Exercise prompt: Write out the listing exactly as it is given.

^^^^^^^^

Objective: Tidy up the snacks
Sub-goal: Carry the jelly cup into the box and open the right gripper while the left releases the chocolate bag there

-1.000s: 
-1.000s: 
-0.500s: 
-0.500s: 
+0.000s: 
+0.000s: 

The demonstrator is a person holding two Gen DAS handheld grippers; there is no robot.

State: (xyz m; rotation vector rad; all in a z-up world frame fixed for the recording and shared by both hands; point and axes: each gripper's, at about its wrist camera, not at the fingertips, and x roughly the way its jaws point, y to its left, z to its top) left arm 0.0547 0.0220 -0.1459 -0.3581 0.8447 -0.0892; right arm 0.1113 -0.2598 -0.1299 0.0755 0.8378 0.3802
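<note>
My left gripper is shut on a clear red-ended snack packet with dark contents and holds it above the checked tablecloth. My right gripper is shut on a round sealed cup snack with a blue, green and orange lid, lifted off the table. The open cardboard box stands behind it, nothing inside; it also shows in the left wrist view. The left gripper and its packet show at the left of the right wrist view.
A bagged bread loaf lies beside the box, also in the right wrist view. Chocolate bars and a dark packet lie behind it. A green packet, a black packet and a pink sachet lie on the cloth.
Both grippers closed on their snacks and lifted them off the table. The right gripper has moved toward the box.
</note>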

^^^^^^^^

Answer for the task:
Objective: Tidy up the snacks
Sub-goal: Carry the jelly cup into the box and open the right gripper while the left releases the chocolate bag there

-1.000s: 
-1.000s: 
-0.500s: 
-0.500s: 
+0.000s: 
+0.000s: 

The demonstrator is a person holding two Gen DAS handheld grippers; there is no robot.

State: (xyz m; rotation vector rad; all in a z-up world frame fixed for the recording and shared by both hands; point and axes: each gripper's, at about its wrist camera, not at the fingertips, and x roughly the way its jaws point, y to its left, z to its top) left arm 0.0547 0.0220 -0.1459 -0.3581 0.8447 -0.0892; right arm 0.1113 -0.2598 -0.1299 0.0755 0.8378 0.3802
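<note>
My left gripper is shut on a clear red-ended snack packet with dark contents and holds it above the checked tablecloth. My right gripper is shut on a round sealed cup snack with a blue, green and orange lid, lifted off the table. The open cardboard box stands behind it, nothing inside; it also shows in the left wrist view. The left gripper and its packet show at the left of the right wrist view.
A bagged bread loaf lies beside the box, also in the right wrist view. Chocolate bars and a dark packet lie behind it. A green packet, a black packet and a pink sachet lie on the cloth.
Both grippers closed on their snacks and lifted them off the table. The right gripper has moved toward the box.
</note>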

The response to the exercise is now finished.